# WORK ORDER
Using the records below, repeat exactly the lines from the one holding "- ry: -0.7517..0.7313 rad" through the one holding "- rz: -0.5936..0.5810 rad", both ends included, and no others.

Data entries

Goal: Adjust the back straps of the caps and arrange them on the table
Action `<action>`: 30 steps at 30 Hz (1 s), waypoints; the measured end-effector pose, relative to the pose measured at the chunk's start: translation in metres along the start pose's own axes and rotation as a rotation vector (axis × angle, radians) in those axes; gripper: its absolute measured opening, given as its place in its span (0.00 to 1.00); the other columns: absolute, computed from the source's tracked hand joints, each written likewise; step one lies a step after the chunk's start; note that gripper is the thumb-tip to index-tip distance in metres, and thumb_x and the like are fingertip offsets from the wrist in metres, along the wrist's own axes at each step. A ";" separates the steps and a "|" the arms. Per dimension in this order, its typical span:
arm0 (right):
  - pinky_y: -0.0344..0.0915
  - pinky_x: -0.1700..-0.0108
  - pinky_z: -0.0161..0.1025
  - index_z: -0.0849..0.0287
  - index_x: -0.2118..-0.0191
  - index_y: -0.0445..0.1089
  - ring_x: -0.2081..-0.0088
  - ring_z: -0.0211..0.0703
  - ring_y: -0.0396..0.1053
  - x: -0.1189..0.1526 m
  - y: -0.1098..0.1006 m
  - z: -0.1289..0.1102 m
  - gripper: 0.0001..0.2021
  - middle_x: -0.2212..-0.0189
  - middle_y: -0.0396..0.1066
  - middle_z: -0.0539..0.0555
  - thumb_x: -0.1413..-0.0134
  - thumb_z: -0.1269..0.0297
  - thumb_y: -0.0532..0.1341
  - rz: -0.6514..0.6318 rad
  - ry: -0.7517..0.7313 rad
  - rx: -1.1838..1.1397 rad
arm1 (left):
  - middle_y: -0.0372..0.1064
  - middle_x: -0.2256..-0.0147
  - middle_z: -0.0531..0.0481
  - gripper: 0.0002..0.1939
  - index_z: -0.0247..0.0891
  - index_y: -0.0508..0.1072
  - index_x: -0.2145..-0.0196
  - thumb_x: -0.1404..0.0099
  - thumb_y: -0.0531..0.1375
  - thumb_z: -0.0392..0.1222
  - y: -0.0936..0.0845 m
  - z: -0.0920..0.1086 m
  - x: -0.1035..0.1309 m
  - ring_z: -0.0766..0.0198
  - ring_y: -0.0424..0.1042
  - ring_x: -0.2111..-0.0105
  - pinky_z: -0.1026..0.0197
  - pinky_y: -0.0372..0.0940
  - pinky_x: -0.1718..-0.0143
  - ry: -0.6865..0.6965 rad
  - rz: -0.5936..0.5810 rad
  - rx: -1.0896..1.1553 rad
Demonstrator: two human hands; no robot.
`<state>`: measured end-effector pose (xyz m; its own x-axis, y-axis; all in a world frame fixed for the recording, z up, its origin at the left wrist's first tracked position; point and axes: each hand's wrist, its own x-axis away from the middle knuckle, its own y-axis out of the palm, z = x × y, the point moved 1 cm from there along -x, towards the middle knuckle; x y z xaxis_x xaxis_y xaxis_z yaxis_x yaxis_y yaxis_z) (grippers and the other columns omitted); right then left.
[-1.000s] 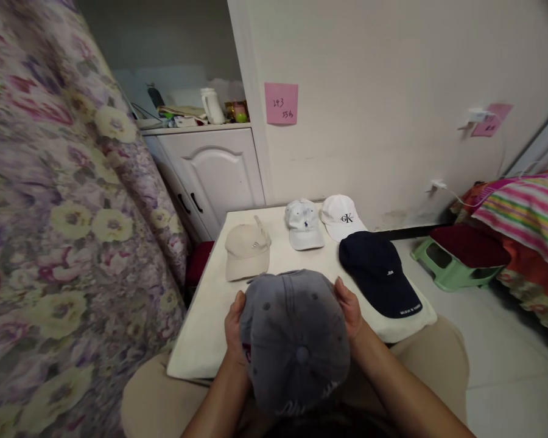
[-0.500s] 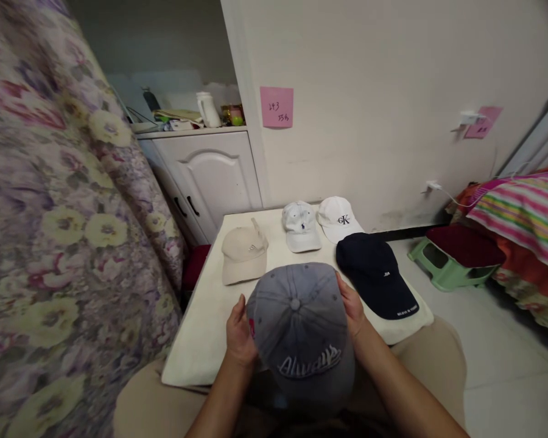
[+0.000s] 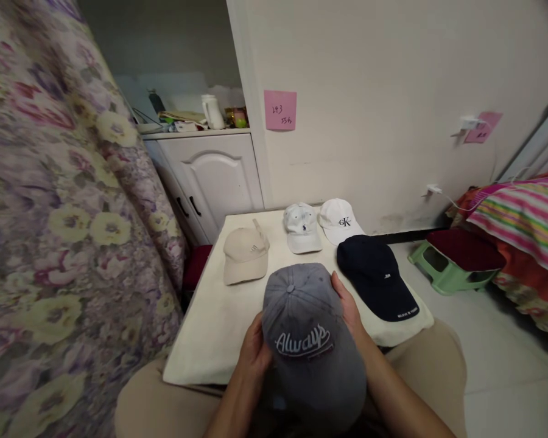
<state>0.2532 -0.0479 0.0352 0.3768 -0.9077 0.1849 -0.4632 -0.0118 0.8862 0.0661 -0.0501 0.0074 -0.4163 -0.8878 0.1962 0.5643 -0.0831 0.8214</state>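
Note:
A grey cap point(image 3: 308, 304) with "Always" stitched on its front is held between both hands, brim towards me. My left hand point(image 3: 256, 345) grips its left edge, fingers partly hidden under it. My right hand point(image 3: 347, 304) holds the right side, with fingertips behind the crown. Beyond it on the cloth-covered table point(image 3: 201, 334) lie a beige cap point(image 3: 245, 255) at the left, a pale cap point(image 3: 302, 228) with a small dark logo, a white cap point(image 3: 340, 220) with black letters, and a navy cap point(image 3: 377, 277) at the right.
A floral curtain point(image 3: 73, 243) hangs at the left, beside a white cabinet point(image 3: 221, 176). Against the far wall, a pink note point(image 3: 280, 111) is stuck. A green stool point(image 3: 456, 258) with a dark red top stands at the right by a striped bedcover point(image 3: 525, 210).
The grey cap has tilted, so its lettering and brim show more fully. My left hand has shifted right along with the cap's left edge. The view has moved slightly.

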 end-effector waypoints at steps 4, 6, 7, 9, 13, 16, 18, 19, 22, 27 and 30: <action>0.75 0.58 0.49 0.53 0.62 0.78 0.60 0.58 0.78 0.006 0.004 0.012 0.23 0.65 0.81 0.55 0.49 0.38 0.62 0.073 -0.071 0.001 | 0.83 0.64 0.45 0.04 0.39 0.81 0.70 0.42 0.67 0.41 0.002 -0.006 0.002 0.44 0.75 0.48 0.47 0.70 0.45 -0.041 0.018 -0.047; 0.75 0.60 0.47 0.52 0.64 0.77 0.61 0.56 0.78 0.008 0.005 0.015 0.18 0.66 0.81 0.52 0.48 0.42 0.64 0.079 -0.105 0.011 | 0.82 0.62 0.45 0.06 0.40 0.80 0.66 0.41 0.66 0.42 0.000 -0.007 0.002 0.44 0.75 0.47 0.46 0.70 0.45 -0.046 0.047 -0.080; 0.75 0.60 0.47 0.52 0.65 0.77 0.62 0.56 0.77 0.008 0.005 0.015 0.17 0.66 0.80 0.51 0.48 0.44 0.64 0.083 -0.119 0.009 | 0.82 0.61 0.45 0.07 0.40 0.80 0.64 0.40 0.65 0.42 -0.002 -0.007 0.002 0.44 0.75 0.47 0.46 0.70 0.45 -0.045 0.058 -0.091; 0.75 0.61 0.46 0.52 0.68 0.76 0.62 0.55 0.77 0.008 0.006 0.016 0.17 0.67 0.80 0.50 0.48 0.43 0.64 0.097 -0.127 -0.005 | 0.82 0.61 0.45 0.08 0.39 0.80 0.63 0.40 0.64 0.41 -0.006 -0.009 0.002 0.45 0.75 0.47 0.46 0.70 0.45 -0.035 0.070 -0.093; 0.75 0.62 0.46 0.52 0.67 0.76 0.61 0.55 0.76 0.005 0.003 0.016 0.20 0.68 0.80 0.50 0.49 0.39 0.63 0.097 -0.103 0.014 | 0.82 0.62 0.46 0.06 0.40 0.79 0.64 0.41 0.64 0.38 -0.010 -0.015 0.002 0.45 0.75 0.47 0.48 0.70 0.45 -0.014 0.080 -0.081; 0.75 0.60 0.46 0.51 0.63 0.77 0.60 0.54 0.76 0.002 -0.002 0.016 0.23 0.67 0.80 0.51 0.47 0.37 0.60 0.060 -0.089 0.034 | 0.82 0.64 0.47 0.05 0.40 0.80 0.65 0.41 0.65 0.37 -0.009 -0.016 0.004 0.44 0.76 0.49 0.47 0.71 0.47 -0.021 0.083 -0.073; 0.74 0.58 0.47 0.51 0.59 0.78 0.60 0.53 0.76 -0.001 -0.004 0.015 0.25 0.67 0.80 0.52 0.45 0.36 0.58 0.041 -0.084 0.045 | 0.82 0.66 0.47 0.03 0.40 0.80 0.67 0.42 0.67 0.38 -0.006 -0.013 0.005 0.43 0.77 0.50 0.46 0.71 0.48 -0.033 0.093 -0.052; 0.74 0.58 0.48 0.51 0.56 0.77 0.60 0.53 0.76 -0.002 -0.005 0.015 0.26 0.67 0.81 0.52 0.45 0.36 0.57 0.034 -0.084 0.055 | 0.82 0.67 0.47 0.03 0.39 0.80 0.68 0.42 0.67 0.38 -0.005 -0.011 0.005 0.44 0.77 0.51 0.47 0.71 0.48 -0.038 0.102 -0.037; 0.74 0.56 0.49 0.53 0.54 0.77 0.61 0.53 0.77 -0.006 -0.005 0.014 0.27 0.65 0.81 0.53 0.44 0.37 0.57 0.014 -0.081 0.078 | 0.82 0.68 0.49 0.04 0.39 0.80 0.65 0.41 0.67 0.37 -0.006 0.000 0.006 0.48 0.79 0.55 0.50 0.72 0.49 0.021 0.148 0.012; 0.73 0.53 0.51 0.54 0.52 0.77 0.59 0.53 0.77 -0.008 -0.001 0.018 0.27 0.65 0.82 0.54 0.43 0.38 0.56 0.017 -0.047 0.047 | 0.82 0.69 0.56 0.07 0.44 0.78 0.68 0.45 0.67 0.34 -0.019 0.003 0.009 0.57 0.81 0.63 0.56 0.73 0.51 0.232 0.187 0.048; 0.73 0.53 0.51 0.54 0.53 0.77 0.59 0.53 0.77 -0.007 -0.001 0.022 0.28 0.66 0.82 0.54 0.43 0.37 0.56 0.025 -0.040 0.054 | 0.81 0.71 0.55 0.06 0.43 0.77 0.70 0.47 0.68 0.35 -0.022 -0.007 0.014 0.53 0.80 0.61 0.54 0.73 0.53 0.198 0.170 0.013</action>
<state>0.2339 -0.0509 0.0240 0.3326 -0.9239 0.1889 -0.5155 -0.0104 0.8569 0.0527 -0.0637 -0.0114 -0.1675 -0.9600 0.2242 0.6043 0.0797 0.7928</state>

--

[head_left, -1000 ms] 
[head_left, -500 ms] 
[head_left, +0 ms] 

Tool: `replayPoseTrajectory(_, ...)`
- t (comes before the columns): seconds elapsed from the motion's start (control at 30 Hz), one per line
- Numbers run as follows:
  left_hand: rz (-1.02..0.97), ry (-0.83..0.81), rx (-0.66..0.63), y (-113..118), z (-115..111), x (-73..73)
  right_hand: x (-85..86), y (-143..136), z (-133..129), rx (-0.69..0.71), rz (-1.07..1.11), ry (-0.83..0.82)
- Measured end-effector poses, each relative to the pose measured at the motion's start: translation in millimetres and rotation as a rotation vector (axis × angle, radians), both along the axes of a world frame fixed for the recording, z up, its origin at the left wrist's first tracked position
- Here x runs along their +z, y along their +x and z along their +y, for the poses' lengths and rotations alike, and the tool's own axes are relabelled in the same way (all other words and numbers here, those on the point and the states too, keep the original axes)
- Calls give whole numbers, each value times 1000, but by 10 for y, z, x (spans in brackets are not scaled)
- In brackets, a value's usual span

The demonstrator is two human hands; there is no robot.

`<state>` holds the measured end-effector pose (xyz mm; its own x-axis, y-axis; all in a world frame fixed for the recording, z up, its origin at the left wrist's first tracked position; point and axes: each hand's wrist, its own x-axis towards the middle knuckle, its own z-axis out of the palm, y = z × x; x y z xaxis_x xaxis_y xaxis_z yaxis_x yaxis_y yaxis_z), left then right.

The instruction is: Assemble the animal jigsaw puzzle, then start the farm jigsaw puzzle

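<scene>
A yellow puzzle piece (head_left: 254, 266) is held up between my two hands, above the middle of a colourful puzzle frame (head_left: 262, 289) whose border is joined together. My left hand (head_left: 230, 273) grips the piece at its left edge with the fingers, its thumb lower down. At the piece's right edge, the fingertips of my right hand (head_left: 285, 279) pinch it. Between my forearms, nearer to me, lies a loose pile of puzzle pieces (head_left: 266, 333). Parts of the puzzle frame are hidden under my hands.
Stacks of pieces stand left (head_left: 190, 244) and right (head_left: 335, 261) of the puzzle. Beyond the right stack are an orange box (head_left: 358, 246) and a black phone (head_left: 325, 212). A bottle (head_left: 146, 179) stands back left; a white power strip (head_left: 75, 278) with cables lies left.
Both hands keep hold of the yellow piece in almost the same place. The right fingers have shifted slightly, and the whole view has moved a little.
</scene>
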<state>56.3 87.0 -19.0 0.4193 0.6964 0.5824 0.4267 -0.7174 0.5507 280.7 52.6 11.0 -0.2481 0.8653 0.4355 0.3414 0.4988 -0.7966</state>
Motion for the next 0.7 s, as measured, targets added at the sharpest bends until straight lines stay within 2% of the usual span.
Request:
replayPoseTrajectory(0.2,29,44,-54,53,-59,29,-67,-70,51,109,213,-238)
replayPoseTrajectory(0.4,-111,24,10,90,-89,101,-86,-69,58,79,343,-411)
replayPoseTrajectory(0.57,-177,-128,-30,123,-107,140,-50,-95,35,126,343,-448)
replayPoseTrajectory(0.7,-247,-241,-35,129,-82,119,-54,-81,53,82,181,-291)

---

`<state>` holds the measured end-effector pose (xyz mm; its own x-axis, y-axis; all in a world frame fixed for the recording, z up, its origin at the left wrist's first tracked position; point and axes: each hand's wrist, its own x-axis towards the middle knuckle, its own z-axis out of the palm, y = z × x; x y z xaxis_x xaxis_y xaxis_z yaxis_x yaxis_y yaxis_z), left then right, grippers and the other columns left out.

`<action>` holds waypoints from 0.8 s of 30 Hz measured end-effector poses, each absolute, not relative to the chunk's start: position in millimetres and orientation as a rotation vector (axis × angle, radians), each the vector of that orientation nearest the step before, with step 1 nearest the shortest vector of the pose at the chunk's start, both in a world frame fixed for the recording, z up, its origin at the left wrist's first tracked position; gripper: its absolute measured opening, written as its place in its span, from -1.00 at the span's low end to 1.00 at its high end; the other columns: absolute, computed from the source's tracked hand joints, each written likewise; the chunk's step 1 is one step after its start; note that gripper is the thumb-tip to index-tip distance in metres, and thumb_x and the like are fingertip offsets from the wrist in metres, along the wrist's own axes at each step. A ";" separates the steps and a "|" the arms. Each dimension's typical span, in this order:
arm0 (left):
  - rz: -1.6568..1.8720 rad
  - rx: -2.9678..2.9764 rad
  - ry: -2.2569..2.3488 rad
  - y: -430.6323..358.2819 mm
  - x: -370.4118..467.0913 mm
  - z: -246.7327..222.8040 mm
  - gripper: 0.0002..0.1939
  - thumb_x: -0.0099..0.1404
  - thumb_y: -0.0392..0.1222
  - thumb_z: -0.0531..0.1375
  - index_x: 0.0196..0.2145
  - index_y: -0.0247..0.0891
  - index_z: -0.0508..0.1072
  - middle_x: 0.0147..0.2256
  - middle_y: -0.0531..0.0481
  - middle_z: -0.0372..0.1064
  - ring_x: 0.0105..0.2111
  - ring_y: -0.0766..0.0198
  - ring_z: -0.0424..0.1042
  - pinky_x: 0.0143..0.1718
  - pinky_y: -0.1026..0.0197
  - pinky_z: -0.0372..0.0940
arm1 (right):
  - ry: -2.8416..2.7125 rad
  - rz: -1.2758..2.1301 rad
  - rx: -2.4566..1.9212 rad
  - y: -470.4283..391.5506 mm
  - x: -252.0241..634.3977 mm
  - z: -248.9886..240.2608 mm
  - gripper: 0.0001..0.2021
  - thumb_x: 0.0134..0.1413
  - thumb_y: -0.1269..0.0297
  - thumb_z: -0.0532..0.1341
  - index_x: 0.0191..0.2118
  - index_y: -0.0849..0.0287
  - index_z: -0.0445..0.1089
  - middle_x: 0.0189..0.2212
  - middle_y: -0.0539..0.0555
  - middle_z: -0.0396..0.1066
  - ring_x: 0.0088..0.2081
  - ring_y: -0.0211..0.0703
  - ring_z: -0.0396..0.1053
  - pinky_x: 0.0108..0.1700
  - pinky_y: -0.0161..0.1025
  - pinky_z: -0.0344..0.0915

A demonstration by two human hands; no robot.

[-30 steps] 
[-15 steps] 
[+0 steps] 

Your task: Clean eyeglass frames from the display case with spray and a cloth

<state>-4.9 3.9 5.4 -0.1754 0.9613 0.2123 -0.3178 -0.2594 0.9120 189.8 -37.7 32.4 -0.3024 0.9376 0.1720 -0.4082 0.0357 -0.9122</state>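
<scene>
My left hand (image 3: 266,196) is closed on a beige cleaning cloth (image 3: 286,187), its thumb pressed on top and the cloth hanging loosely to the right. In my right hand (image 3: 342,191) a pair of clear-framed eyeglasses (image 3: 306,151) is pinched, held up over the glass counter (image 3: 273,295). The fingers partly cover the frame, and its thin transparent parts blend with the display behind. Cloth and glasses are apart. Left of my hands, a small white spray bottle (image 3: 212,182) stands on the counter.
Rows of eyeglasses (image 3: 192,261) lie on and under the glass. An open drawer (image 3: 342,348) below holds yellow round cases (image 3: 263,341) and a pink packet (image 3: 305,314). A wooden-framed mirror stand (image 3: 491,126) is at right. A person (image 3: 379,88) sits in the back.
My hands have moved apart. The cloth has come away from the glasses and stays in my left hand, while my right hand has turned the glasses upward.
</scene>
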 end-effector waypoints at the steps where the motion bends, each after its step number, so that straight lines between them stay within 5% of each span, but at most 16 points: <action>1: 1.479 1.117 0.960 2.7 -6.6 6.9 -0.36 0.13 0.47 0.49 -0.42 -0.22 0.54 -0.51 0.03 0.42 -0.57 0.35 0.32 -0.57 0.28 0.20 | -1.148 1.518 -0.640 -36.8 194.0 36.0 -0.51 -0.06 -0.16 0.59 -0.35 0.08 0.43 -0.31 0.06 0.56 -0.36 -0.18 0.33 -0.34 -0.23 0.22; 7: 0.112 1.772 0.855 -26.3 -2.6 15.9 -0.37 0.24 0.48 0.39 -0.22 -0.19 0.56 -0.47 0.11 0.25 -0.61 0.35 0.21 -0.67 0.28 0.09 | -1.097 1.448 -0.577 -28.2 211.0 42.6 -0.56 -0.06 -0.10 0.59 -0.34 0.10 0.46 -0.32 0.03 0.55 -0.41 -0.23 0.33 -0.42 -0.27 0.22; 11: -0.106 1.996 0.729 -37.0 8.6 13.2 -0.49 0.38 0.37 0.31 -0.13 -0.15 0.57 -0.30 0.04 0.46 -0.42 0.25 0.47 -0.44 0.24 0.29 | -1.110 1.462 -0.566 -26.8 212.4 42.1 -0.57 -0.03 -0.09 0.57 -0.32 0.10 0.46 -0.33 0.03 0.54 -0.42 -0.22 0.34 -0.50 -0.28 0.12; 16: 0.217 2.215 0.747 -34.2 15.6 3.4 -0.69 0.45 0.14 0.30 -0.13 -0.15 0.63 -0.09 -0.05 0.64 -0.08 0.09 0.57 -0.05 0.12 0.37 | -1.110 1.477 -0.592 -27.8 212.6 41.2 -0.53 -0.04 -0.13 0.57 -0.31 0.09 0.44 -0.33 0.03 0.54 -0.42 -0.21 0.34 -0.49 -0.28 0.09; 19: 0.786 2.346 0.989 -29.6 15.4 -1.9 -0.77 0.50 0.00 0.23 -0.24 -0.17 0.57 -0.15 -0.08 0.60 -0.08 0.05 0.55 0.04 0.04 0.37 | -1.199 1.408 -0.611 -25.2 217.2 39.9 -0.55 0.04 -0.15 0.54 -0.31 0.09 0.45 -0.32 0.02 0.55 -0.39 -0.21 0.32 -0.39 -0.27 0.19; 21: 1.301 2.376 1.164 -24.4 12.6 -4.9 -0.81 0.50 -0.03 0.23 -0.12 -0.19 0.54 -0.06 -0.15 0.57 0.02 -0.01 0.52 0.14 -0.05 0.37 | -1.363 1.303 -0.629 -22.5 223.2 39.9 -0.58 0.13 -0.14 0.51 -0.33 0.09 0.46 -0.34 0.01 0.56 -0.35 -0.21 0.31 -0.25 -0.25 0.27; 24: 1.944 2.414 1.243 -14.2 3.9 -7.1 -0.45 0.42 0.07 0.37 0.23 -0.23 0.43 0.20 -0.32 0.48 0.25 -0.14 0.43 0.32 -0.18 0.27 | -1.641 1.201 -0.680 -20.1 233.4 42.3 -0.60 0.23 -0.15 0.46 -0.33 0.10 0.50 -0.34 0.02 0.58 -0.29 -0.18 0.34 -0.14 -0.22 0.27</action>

# TASK RESULT
  - ry: -0.7517..0.7313 rad
  - rx: -1.1838..1.1397 rad
arm1 (left):
  - middle_y: -0.0372..0.1064
  - middle_x: -0.2256..-0.0147
  - middle_z: -0.0531..0.0481
  - gripper: 0.0002..0.1939
  - index_z: -0.0247..0.0891
  - index_y: -0.0508..0.1072
  - index_x: -0.2145..-0.0196
  - thumb_x: -0.1404..0.0099
  - thumb_y: -0.0531..0.1375
  - thumb_z: -0.0392..0.1222
  - y: -0.0936..0.0845 m
  - z: -0.0920..0.1086 m
  - x: -0.1035..0.1309 m
  - ring_z: -0.0766..0.0198
  - ring_y: -0.0424..0.1042
  - ring_x: -0.2111..-0.0105
  - pinky_z: -0.1026..0.0197
  - pinky_y: -0.0372..0.0940
  - pinky_x: -0.1718..-0.0143
  - ry: -0.6865..0.6965 rad
  - rz: -0.5936..0.5810 rad

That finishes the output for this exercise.